The World will be Made Whole

by Hedgi



Category: The Flash (TV 2014)
Genre: Angst with a Happy Ending, Canonical Character Death, Comfort, F/M, Spectulation, all aboard the pain train, it's very complicated but I have a theory, reaction fic, sorta - Freeform
Language: English
Status: Completed
Published: 2017-05-19
Updated: 2017-05-19
Packaged: 2018-11-02 10:14:41
Rating: General Audiences
Warnings: Major Character Death
Chapters: 1
Words: 1,043
Publisher: archiveofourown.org
Story URL: https://archiveofourown.org/works/10942401
Author URL: https://archiveofourown.org/users/Hedgi/pseuds/Hedgi
Summary: Savitar is defeated, but with Iris dead, it doesn't feel much like a victory. Barry falls to his knees, broken and hollow, and mourns.All is not as lost as it appears.

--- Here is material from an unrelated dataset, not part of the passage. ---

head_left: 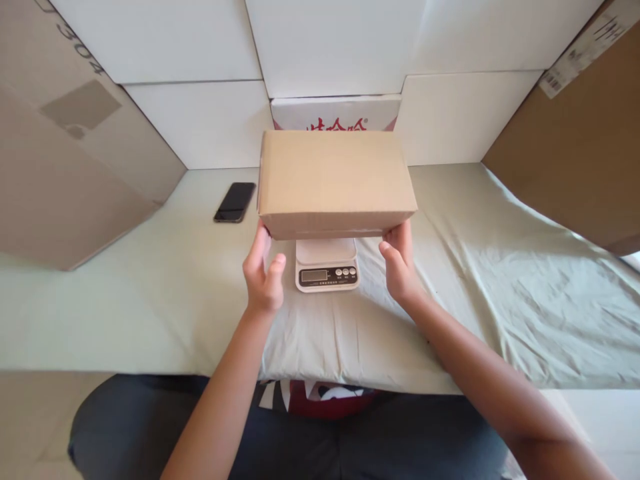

	The World will be Made Whole

**Author's Note:**

> title from "Housekeeping" by Marilynne Robinson

This should feel like a victory. It doesn’t. Savitar is gone, nothing more than ash, fragmented shards of metal, ice that slowly seeps into the carpet. He never could defeat him alone, and yet, even with Caitlin and Cisco still so close he can sense them hovering behind him, he feels alone. No, not alone. This is something worse than being alone in the dark, standing in the too quiet eye of destruction that was once a living room. He feels hollow and empty. It’s over, and Savitar lost, but that does not mean that they won.

Barry’s legs give out from under him. It is not the first time. He knows it will not be the last. When his mother died, when his father died, when the black hole nearly swallowed the city and his actions—inactions—cost too many their lives, when he changed time and saw all the places where the coffee mug could not be made whole, the world felt like it had fallen out from under him, like he might fall forever until he reached it. Dimly, he had thought this might be like that. He should have realized that losing her is not like falling until he hits the ground. There simply isn’t a ground to hit. There isn’t anything left to fall.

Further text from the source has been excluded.